### Data excerpt
++++++++++++++++++++

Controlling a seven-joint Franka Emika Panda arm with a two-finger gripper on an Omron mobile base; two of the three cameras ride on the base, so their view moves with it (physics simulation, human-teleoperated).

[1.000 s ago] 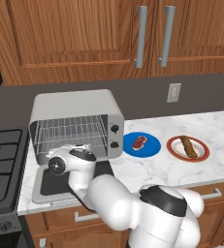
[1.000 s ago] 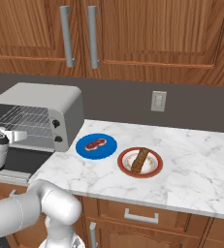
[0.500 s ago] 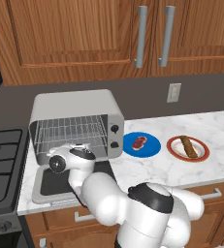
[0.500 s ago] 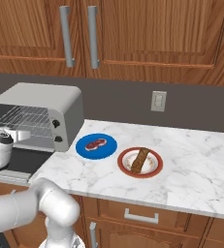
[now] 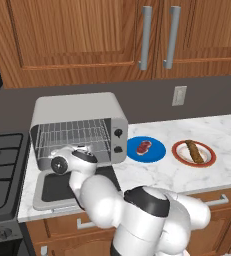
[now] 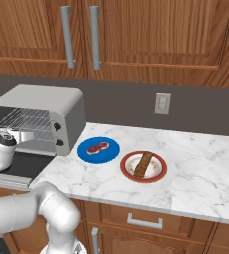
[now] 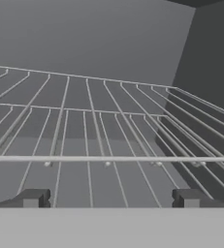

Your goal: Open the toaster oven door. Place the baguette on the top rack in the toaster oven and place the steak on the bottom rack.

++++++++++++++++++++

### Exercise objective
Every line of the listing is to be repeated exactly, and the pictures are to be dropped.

### Output of the task
Controlling a seven-joint Franka Emika Panda arm with a two-finger gripper on an Omron mobile base; two of the three cameras ride on the base, so their view moves with it (physics simulation, human-teleoperated).

[1.000 s ago] 
[1.000 s ago] 
[0.500 s ago] 
[0.500 s ago] 
[now] 
[now] 
[now] 

Your goal: Open the toaster oven door. Place the baguette on the top rack in the toaster oven and place the steak on the bottom rack.

This exercise has been fully answered.